◆ **Exercise description**: Your answer should be every line of the records that contains the word "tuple".

•••

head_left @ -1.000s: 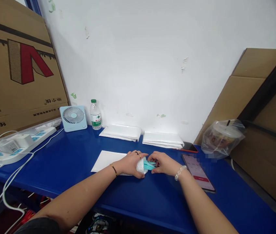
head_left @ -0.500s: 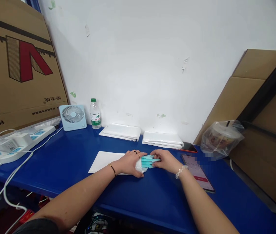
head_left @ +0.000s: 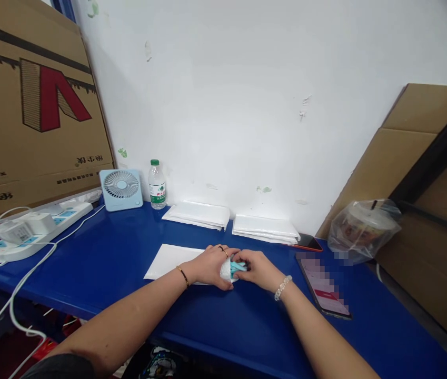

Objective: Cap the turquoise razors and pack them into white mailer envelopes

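A white padded mailer (head_left: pixel 168 261) lies flat on the blue table, its mouth facing right. My left hand (head_left: pixel 212 266) is closed around the mouth end, thumb below and fingers above, holding it apart so that bubble lining shows. Turquoise folded, sheet-like pieces (head_left: pixel 238 267) stick out of the opening; their kind is not clear. My right hand (head_left: pixel 258 269) pinches their outer end, its fingertips right at the mailer's mouth. How far the pieces reach inside is hidden.
Two stacks of white mailers (head_left: pixel 198 214) (head_left: pixel 266 228) lie along the wall. A phone (head_left: pixel 321 289) rests to the right, near a bagged drink cup (head_left: pixel 365 229). Behind on the left stand a bottle (head_left: pixel 157 185), a blue fan (head_left: pixel 121 189) and a power strip (head_left: pixel 55 223) with loose cables.
My right hand has moved left, up to the mailer's mouth. Less of the turquoise pieces shows outside it. My left hand keeps its hold, and the view has shifted slightly.
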A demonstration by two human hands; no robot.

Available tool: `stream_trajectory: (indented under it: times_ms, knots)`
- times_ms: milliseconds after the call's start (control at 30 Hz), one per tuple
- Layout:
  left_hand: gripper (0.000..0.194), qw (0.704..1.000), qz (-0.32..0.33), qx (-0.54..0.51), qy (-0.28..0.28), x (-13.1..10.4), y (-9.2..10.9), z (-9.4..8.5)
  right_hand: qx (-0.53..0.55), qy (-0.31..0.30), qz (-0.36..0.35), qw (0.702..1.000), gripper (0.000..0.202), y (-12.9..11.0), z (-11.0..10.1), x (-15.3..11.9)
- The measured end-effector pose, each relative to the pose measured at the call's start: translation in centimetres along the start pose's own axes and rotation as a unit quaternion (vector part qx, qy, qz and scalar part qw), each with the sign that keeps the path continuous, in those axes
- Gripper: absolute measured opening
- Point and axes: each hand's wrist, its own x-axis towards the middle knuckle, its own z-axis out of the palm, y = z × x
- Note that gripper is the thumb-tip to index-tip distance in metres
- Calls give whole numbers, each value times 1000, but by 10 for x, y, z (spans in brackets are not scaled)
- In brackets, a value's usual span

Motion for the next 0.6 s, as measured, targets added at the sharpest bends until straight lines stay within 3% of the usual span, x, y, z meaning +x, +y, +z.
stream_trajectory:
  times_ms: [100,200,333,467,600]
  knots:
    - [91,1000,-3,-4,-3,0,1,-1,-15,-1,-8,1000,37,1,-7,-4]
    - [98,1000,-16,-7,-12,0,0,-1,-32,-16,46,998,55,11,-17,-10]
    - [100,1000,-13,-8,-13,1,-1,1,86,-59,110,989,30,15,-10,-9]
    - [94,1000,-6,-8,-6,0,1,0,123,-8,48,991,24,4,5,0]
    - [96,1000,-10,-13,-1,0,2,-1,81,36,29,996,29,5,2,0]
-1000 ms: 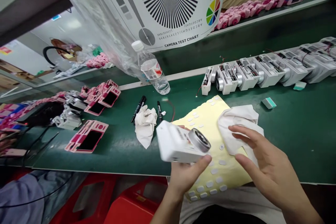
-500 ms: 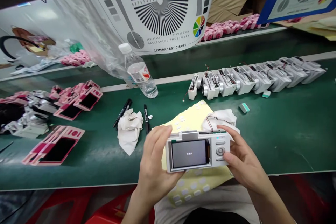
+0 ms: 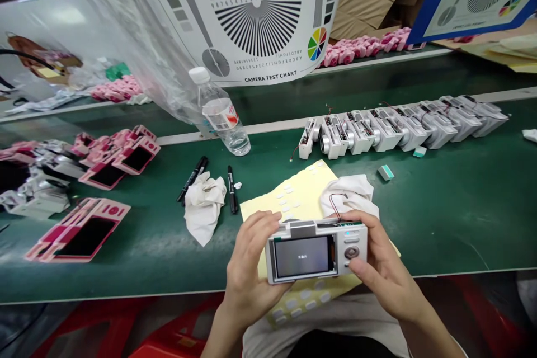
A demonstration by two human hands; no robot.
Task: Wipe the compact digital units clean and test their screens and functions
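Observation:
Between my two hands is a white and silver digital camera (image 3: 302, 257), its back facing me and its grey screen lit with small text. My left hand (image 3: 251, 260) grips its left end, fingers at the top and thumb below. Wrapped around the right end, my right hand (image 3: 384, 268) has its thumb by the lower button under the round pad. A thin red and black wire rises from the camera's open top. Beneath it lies a yellow sheet (image 3: 272, 201) dotted with white stickers, with a white cloth (image 3: 350, 193) at its right.
A row of opened white cameras (image 3: 390, 128) stands at the back right. Pink cameras (image 3: 90, 235) lie at left. A bottle (image 3: 224, 117), a crumpled tissue (image 3: 205, 204), a black marker (image 3: 232, 190) and a small green-white block (image 3: 386, 173) are nearby. A test chart (image 3: 268, 28) hangs ahead.
The camera has dropped slightly in view and tilted a little. My right thumb has shifted down and left, from beside the round pad to the lower button.

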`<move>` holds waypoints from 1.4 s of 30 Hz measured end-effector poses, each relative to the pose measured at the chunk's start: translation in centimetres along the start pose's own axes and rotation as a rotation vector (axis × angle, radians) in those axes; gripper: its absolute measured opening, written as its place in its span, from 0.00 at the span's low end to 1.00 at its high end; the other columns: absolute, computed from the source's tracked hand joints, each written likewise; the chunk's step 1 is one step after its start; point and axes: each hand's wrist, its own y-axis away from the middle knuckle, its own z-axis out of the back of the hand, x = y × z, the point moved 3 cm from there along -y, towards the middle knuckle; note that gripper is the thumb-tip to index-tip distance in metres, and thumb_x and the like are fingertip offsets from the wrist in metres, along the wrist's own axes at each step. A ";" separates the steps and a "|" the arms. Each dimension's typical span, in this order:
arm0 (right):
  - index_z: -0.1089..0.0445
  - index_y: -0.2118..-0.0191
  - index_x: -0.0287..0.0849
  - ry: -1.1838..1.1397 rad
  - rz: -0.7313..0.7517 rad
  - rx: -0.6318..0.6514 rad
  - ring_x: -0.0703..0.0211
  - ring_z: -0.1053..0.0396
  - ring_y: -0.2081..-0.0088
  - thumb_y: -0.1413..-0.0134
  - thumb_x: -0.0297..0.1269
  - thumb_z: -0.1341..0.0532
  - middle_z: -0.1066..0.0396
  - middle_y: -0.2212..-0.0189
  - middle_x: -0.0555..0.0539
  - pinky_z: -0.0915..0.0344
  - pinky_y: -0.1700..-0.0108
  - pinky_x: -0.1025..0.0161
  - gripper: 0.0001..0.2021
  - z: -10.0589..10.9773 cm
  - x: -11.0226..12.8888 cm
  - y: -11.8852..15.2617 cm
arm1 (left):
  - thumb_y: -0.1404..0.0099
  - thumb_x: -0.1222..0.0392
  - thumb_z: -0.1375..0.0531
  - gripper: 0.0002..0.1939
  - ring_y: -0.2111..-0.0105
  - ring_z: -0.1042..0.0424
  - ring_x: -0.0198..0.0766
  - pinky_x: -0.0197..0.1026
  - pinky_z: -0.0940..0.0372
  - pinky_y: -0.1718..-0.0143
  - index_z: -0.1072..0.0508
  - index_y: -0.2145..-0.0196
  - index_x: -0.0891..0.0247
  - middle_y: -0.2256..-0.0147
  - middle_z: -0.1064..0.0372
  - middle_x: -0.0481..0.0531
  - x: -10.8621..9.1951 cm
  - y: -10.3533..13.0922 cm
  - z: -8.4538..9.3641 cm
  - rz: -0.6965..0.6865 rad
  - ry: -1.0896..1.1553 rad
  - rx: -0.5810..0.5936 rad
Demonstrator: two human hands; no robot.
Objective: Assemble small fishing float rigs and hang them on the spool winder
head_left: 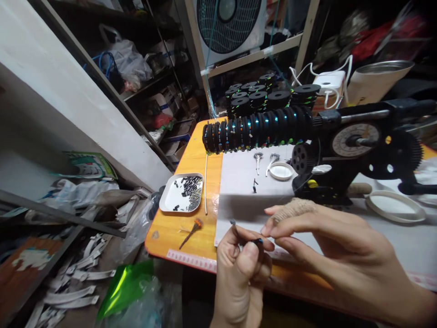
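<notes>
My left hand is closed, with thumb and fingers pinching a small dark piece that has a bluish tip. A thin grey-tipped piece also sticks out above its fingers. Close on the right, my right hand has its thumb and fingertips drawn together. Anything between them is too small to make out. One finger of that hand is wrapped in tan cord or tape. Beyond the hands, on a white sheet, lie two white-stemmed bundles with grey heads and small black bits.
A black geared machine carries a row of black foam spools. On the orange table stand a white tray of small black and grey parts, and an orange-headed bundle. More spools are stacked behind. White rings lie at right.
</notes>
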 end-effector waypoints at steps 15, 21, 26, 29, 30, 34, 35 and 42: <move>0.27 0.60 0.46 -0.016 -0.024 -0.022 0.61 0.26 0.61 0.43 0.28 0.37 0.24 0.65 0.50 0.29 0.55 0.66 0.07 0.3 0.0 0.1 | 0.55 0.59 0.25 0.13 0.74 0.32 0.27 0.25 0.37 0.73 0.23 0.75 0.63 0.75 0.29 0.46 -0.4 0.6 -0.1 -0.235 -0.268 -0.177; 0.28 0.59 0.45 -0.045 -0.031 -0.003 0.63 0.26 0.61 0.43 0.28 0.37 0.24 0.65 0.50 0.29 0.57 0.68 0.07 0.3 0.0 0.1 | 0.55 0.60 0.25 0.10 0.74 0.28 0.27 0.24 0.34 0.72 0.21 0.76 0.61 0.75 0.27 0.45 -0.4 0.5 -0.4 -0.215 -0.251 -0.183; 0.28 0.58 0.45 -0.063 -0.027 0.016 0.63 0.27 0.60 0.43 0.27 0.37 0.24 0.64 0.50 0.30 0.55 0.67 0.09 0.4 0.0 0.3 | 0.54 0.60 0.25 0.09 0.73 0.27 0.27 0.24 0.34 0.71 0.21 0.76 0.61 0.75 0.26 0.45 -0.3 0.5 -0.4 -0.217 -0.242 -0.168; 0.28 0.58 0.45 -0.048 -0.022 0.010 0.62 0.27 0.60 0.43 0.27 0.37 0.24 0.64 0.50 0.30 0.55 0.67 0.08 0.4 0.0 0.2 | 0.54 0.61 0.25 0.09 0.73 0.27 0.26 0.24 0.34 0.71 0.21 0.75 0.61 0.74 0.26 0.44 -0.3 0.5 -0.3 -0.223 -0.241 -0.161; 0.28 0.58 0.45 -0.041 -0.019 0.005 0.63 0.27 0.60 0.43 0.27 0.37 0.24 0.64 0.50 0.30 0.56 0.67 0.08 0.4 0.1 0.2 | 0.54 0.61 0.25 0.09 0.73 0.27 0.26 0.24 0.34 0.71 0.21 0.75 0.61 0.74 0.26 0.44 -0.3 0.5 -0.3 -0.225 -0.241 -0.161; 0.28 0.59 0.45 -0.014 -0.015 0.000 0.63 0.26 0.61 0.42 0.29 0.37 0.24 0.65 0.50 0.30 0.58 0.68 0.06 0.4 0.1 0.0 | 0.54 0.61 0.25 0.09 0.74 0.28 0.25 0.23 0.35 0.72 0.21 0.76 0.61 0.74 0.26 0.44 -0.3 0.5 -0.4 -0.216 -0.245 -0.164; 0.28 0.59 0.45 -0.014 -0.016 0.002 0.63 0.26 0.61 0.42 0.29 0.37 0.24 0.65 0.50 0.30 0.58 0.68 0.06 0.4 0.1 0.0 | 0.54 0.60 0.25 0.09 0.74 0.28 0.25 0.23 0.35 0.72 0.21 0.75 0.61 0.74 0.26 0.44 -0.3 0.5 -0.4 -0.212 -0.244 -0.164; 0.28 0.60 0.45 -0.012 -0.018 0.004 0.64 0.27 0.61 0.42 0.28 0.37 0.24 0.65 0.50 0.30 0.58 0.69 0.06 0.5 0.3 0.0 | 0.54 0.59 0.25 0.10 0.73 0.28 0.25 0.23 0.36 0.73 0.21 0.75 0.60 0.75 0.27 0.44 -0.2 0.5 -0.2 -0.200 -0.255 -0.170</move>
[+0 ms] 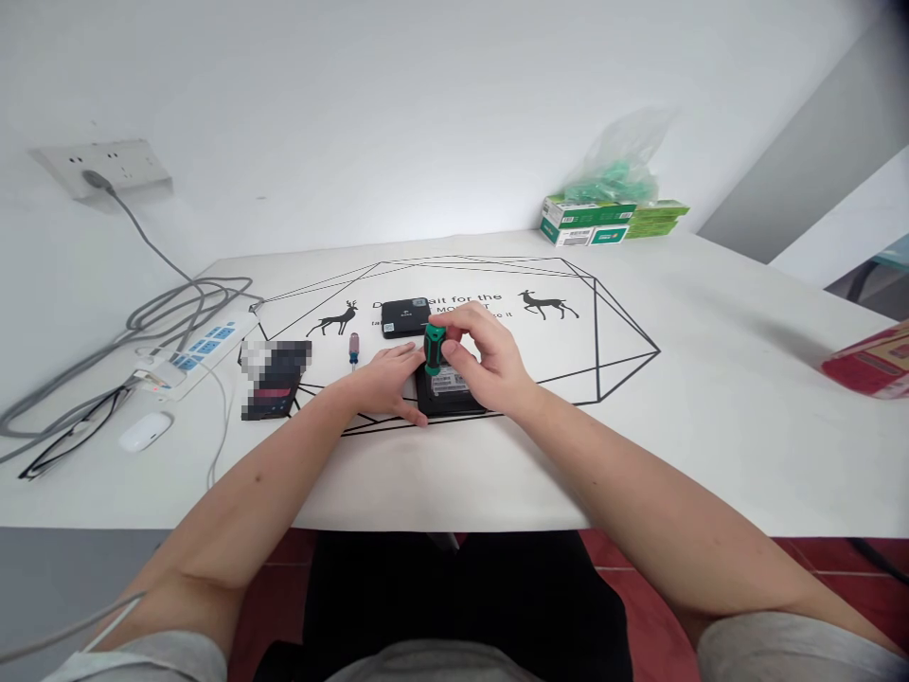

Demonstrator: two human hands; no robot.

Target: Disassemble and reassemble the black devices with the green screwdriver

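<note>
My right hand is closed around the green-and-black handle of a screwdriver. The screwdriver stands upright over a flat black device with a white printed label; its tip is hidden from me. At the device's left edge, my left hand grips it, with the thumb at the near corner and the fingers toward the far side. Just behind lies a smaller black box with small stickers. A second, purple-handled screwdriver rests to the left of it.
Left of my hands lie a partly blurred phone, a white mouse-like case, glasses and a power strip with grey cables. Green boxes with a plastic bag stand at the back; a red box is at the right.
</note>
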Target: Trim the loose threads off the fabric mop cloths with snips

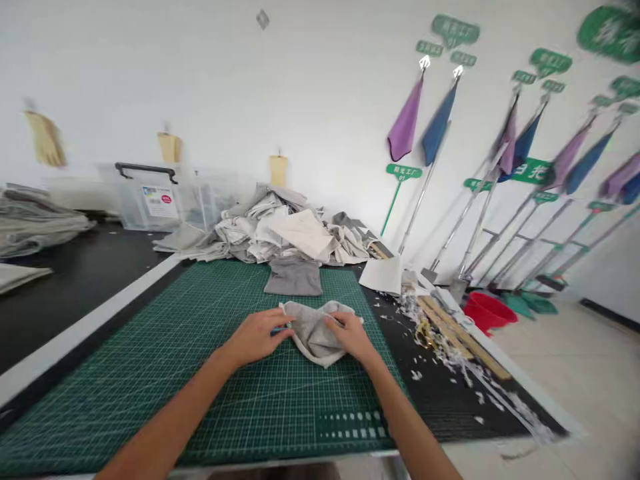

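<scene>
The person's left hand [257, 335] grips one edge of a pale grey cloth [317, 333] — a slim blue item [279, 329] also sits between its fingers — while the right hand [353, 335] pinches the opposite side. The cloth is over the green mat [200, 380] on the black surface [435, 407], near a darker grey piece [294, 277] and a fabric heap [305, 233].

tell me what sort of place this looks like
Probably a sewing or textile workshop: a light-grey cloth piece is held over a green gridded cutting mat, and a heap of grey and off-white fabric lies at the mat's far edge.
</scene>
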A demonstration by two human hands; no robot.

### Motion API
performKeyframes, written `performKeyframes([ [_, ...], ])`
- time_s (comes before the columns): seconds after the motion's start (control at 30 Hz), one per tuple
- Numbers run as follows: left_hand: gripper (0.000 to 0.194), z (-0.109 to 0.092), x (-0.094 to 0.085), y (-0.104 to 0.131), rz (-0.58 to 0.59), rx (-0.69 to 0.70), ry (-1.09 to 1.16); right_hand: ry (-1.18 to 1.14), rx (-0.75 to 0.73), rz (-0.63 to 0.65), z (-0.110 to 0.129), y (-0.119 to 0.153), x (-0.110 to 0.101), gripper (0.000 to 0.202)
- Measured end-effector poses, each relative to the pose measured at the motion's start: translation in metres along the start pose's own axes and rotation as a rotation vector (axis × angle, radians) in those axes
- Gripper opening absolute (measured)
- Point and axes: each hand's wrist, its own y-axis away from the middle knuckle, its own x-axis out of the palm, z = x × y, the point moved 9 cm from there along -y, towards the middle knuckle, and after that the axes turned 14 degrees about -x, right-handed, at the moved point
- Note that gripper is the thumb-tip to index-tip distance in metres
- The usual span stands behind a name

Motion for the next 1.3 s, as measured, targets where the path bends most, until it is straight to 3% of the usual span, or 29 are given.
performKeyframes([
  [0.43,0.024,-0.002,0.000,-0.001,-0.025,0.025,-0.057,-0.005,-0.005,-0.026,0.001,0.000,0.000,0.034],
  [0.77,0.027,-0.024,0.003,0.006,0.009,0.108,-0.006,-0.003,-0.006,-0.046,0.002,0.000,-0.001,0.034],
  [1.1,0.025,-0.007,-0.012,0.001,0.026,0.045,-0.078,-0.002,-0.012,-0.043,-0.001,0.000,-0.001,0.032],
  [1.23,0.027,-0.004,-0.010,0.000,0.052,0.032,-0.088,0.011,-0.015,-0.036,0.002,0.000,0.000,0.028],
  [1.3,0.027,-0.002,-0.009,0.000,0.059,0.015,-0.115,0.113,-0.032,-0.092,0.011,0.003,-0.006,0.022],
])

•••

◆ **Your solution**:
- times_ms: milliseconds after the call's start (control at 30 Hz), one per tuple
- time_s (comes before the columns): seconds after the motion's start (control at 30 Hz), one per tuple

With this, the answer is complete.